EXERCISE:
Begin at the top of the following data. Copy each line exactly until you have copied the line containing "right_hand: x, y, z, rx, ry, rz".

EXERCISE MATERIALS:
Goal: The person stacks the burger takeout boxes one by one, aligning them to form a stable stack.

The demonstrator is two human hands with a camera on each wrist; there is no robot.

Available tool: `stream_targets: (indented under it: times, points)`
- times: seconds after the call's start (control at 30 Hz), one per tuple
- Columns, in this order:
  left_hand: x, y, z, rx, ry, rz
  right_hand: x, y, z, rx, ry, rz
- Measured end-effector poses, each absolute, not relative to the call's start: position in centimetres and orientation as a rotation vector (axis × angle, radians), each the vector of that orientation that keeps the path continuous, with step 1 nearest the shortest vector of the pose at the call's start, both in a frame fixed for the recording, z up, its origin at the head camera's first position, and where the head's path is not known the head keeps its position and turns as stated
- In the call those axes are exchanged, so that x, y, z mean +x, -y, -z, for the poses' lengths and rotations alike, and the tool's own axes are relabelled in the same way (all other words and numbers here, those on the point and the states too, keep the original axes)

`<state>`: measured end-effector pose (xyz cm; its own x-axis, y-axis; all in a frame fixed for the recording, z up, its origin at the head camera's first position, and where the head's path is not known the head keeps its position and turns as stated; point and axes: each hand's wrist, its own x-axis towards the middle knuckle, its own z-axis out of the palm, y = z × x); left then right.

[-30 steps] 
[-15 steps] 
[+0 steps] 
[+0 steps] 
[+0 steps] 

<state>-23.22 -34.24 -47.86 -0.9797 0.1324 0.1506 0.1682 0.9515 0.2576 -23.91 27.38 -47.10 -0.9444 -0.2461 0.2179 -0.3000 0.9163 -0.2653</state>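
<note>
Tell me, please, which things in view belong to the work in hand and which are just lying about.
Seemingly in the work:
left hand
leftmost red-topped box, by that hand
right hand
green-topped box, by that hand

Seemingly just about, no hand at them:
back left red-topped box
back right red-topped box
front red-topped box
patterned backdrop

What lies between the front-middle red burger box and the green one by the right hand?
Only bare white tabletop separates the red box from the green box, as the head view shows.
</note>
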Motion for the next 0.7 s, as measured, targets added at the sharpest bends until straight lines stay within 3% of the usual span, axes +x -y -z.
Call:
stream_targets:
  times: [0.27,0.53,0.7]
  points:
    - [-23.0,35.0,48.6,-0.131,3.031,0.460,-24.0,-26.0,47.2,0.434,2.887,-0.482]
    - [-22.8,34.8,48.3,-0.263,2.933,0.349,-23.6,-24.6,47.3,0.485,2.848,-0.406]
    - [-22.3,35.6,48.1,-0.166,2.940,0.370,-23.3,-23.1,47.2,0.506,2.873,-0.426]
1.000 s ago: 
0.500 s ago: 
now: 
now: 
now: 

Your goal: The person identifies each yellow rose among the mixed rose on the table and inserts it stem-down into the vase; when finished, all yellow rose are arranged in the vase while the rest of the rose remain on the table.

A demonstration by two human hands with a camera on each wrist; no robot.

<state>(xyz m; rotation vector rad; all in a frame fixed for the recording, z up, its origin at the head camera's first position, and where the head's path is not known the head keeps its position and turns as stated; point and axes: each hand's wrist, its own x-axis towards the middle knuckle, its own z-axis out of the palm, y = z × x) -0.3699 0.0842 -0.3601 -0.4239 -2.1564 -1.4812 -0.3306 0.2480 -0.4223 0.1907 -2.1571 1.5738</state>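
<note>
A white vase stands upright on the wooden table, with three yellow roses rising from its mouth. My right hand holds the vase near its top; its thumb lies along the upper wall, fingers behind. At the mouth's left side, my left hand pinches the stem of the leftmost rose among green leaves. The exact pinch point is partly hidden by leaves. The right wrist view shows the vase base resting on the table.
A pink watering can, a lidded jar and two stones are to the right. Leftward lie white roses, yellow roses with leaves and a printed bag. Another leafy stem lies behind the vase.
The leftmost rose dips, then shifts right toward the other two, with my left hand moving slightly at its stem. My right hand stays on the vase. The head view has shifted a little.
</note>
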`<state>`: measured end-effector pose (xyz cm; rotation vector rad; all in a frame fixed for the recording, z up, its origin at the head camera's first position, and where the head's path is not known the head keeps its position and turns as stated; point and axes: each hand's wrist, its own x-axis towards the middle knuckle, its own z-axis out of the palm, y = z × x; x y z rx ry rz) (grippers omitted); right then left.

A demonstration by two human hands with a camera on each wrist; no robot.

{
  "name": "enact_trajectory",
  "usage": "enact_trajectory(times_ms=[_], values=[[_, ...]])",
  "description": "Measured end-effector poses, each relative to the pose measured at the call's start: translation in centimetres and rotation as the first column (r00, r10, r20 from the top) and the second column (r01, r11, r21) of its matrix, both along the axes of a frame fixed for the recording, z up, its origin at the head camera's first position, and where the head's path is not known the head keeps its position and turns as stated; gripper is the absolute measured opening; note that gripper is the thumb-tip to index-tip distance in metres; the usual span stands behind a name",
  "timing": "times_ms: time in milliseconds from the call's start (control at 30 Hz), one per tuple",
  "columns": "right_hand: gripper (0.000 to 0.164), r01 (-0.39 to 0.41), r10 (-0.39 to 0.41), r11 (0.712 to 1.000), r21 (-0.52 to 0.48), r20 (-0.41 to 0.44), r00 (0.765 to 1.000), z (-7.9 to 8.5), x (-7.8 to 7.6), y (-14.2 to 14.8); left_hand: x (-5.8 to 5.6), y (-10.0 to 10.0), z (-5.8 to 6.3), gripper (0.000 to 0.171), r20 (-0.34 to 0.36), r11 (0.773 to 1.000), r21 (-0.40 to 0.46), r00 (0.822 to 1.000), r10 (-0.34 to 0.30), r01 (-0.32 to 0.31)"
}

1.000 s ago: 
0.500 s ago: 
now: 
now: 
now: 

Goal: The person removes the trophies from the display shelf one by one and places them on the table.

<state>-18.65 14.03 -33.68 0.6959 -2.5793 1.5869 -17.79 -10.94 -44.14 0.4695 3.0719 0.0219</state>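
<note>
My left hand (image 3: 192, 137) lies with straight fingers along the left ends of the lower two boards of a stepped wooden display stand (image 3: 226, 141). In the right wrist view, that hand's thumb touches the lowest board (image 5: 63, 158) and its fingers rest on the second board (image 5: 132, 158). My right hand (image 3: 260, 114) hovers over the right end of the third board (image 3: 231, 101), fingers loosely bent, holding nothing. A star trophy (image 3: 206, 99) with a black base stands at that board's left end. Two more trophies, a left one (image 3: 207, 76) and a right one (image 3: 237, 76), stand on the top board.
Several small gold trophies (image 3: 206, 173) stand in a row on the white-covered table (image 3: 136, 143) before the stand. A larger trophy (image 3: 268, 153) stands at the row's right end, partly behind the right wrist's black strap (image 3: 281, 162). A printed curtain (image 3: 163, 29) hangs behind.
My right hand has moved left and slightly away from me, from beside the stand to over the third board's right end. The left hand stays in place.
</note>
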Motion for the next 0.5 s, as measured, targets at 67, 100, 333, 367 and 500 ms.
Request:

YOUR RESPONSE:
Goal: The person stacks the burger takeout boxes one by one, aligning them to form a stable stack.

The demonstrator is two human hands with a camera on each wrist; there is no robot.

Available tool: `stream_targets: (indented under it: times, points)`
- times: seconds after the call's start (control at 30 Hz), one per tuple
- Columns, in this order:
  left_hand: x, y, z, rx, ry, rz
  right_hand: x, y, z, rx, ry, rz

The exercise is done, and nothing more is needed.